Accéder à l'explorateur de métriques
Interpréter les métriques de télémétrie pour les adresses IP virtuelles avec de faibles volumes de trafic
Pour les adresses IP virtuelles qui reçoivent moins de 100 000 paquets par seconde, nous vous recommandons d'utiliser une période plus longue pour afficher les métriques dans Cloud Monitoring. Par exemple, lorsqu'une adresse IP virtuelle dont le trafic est plus élevé peut utiliser une ALIGN_RATE d'une minute, nous recommandons plutôt une ALIGN_RATE de 10 minutes.
L'utilisation d'une fenêtre de temps plus longue permet de réduire le volume d'artefacts résultant d'un mauvais rapport signal/bruit.

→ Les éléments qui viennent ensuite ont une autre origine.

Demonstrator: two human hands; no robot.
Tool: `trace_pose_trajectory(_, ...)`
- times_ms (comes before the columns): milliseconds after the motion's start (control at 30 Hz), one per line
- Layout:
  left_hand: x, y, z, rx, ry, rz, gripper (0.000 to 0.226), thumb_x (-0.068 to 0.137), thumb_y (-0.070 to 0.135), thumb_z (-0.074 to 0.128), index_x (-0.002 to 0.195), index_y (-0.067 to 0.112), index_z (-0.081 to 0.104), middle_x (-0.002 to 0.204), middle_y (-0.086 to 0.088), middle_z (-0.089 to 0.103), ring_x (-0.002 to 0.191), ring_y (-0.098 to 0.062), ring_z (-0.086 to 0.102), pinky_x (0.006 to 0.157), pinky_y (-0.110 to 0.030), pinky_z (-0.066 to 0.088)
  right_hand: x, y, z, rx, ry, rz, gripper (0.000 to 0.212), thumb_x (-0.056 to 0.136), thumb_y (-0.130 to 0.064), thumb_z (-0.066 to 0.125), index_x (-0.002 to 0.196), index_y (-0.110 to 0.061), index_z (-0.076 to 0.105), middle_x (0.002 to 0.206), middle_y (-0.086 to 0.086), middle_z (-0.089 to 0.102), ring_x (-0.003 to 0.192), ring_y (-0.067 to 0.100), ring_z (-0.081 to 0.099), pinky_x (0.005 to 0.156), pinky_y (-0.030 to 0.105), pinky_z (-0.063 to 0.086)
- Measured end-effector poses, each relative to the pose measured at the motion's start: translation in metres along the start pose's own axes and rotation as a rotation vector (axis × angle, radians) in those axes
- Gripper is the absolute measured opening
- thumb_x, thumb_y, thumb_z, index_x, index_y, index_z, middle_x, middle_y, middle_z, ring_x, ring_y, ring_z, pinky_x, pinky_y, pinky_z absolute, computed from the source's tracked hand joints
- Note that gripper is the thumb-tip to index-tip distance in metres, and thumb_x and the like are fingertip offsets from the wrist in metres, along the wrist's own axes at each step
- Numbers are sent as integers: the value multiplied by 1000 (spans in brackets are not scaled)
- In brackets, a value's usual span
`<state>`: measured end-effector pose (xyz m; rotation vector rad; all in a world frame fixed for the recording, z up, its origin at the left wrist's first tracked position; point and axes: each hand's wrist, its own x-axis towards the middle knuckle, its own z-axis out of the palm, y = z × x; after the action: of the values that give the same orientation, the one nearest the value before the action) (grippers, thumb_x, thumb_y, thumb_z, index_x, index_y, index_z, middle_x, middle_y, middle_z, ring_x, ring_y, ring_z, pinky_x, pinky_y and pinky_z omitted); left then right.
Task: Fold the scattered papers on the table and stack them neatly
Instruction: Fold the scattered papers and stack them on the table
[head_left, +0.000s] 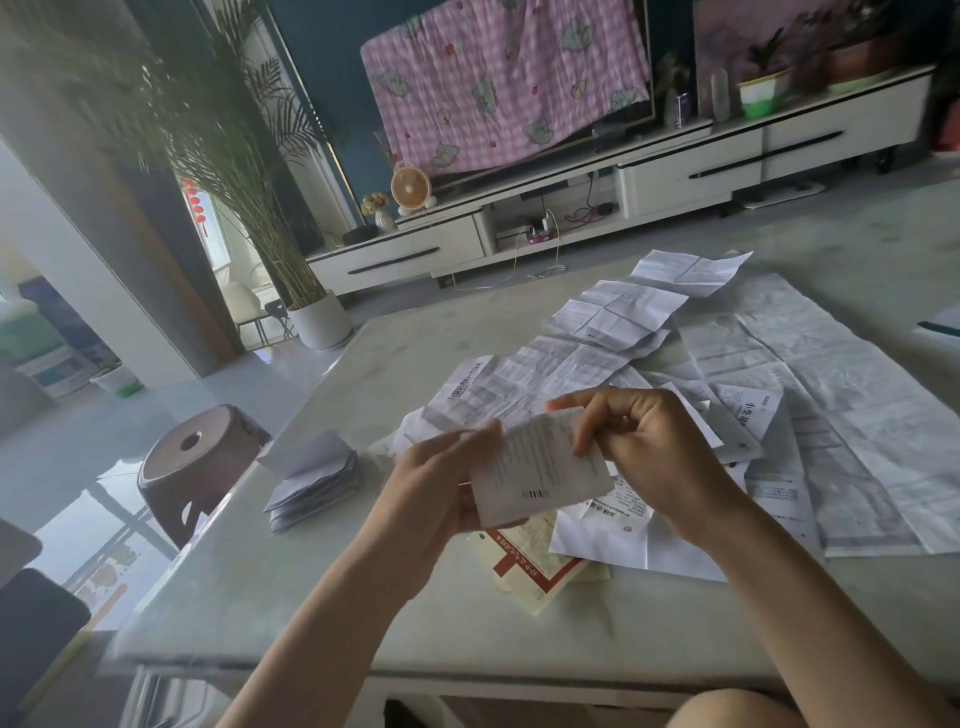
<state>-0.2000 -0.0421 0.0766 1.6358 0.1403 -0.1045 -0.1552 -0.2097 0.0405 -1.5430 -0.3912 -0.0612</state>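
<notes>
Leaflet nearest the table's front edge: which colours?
The leaflet is cream with a red band; head view.

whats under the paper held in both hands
Below the held paper, a cream leaflet with red print and a white sheet lie on the table; the paper hides their far parts.

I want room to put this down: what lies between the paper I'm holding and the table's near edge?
The head view shows a yellow-and-red leaflet just nearer than the held paper, then bare table up to the edge.
</notes>
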Motion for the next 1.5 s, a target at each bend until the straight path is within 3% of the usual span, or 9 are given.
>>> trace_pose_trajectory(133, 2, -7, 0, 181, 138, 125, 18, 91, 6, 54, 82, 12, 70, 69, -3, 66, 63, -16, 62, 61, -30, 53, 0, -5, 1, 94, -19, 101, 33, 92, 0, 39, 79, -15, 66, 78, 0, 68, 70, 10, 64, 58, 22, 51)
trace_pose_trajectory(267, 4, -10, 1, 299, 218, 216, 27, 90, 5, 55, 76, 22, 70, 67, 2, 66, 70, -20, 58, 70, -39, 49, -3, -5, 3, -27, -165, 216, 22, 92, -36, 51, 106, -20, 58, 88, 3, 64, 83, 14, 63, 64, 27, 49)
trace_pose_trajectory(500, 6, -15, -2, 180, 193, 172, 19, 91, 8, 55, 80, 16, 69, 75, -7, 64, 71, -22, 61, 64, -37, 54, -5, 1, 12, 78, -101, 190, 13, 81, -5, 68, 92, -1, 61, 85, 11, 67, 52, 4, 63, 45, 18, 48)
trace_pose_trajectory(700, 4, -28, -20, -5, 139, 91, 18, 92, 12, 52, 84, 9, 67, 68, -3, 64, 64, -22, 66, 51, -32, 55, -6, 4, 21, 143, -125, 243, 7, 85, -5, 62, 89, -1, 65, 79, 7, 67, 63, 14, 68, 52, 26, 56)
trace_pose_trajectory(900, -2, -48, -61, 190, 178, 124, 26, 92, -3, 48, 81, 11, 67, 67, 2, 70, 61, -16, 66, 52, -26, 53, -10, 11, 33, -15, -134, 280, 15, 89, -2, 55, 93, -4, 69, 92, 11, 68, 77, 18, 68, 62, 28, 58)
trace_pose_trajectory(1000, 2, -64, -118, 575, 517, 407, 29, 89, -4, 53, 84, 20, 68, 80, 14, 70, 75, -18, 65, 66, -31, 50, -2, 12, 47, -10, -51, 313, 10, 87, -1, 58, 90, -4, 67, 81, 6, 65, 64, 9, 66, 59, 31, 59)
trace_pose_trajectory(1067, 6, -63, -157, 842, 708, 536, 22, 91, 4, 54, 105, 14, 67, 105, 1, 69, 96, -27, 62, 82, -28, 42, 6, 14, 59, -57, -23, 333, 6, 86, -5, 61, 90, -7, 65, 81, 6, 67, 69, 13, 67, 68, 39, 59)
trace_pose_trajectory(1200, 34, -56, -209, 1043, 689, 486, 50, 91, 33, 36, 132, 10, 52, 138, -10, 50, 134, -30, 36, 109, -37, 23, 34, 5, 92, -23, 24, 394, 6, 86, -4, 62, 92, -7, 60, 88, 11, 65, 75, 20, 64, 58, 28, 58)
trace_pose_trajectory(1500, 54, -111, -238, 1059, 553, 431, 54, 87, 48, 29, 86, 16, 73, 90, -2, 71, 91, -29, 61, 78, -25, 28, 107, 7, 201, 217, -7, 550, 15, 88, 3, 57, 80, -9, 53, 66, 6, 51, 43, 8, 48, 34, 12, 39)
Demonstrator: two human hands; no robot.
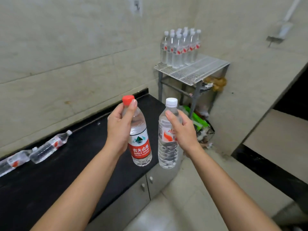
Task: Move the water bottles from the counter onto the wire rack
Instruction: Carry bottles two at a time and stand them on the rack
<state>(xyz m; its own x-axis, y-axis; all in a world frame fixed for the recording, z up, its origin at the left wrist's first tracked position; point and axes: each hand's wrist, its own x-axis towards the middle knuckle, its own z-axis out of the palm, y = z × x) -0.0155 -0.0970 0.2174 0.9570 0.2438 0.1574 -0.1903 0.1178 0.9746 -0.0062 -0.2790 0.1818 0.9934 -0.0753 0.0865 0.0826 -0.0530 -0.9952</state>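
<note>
My left hand (119, 129) grips a red-capped water bottle (140, 147) with a red label, held upright above the counter's end. My right hand (182, 130) grips a white-capped bottle (166, 152) by its upper body, upright, beside the first. The white wire rack (200, 70) stands in the far corner, with several white-capped bottles (180, 47) grouped upright on its back left part. Two more bottles (50, 146) lie on their sides on the black counter (50, 180) at the left, near the wall.
Under the rack lie green packaging (198, 119) and litter on the floor. Grey cabinet doors (146, 187) are below the counter. A beige stepped ledge (275, 130) with a black edge runs along the right. The rack's front right grid is bare.
</note>
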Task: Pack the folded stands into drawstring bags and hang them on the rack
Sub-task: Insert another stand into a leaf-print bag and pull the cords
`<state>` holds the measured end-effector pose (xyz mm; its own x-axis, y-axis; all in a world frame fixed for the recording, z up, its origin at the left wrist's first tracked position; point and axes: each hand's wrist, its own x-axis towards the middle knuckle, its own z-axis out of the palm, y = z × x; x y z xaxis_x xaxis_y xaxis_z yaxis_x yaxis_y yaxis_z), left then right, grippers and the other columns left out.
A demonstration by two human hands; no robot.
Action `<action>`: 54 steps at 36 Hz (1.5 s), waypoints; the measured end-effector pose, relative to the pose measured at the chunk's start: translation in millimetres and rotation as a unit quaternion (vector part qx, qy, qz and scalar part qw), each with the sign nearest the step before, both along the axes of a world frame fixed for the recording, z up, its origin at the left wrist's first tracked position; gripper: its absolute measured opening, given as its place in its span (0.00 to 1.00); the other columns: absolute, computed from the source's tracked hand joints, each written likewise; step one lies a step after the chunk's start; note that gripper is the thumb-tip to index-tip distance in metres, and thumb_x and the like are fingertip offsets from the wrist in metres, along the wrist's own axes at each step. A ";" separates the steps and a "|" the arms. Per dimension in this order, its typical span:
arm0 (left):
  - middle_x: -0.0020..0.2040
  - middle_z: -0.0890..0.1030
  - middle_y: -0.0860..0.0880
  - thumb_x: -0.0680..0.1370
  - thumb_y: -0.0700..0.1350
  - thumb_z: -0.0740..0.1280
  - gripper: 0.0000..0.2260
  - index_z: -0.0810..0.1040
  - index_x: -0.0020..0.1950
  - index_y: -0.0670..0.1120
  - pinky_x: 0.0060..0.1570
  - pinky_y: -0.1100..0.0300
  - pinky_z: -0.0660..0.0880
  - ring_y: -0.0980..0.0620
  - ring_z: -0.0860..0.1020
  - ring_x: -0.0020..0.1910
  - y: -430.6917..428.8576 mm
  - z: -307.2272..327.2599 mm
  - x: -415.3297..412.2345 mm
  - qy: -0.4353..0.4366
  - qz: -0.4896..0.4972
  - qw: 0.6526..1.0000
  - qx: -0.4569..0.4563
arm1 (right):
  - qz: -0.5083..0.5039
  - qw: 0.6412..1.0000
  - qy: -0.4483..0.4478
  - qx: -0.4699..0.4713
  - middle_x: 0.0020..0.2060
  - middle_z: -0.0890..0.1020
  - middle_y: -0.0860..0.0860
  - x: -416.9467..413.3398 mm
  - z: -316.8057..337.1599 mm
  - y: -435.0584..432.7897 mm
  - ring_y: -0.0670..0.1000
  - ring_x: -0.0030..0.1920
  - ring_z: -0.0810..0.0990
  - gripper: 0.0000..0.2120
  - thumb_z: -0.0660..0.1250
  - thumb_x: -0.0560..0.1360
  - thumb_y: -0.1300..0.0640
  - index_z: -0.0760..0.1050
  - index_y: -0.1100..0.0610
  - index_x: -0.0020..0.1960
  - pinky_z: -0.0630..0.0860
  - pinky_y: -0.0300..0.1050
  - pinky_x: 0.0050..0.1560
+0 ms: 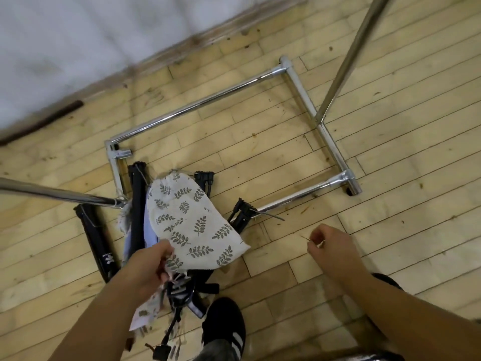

En outre, certains composants du taux de baisse du trafic de Google Cloud Armor (le taux d'abandon) sont déduits par des méthodes statistiques et peuvent être moins précis pour les adresses IP virtuelles à faible trafic. Cela signifie que lors d'une attaque DDoS, le taux d'abandon signalé par Cloud Monitoring peut être légèrement inférieur au taux d'abandon réel. Cela réduit les artefacts statistiques qui peuvent entraîner une surestimation du volume de trafic perdu, en particulier pour les adresses IP virtuelles qui reçoivent un faible volume de trafic et ne sont pas attaquées.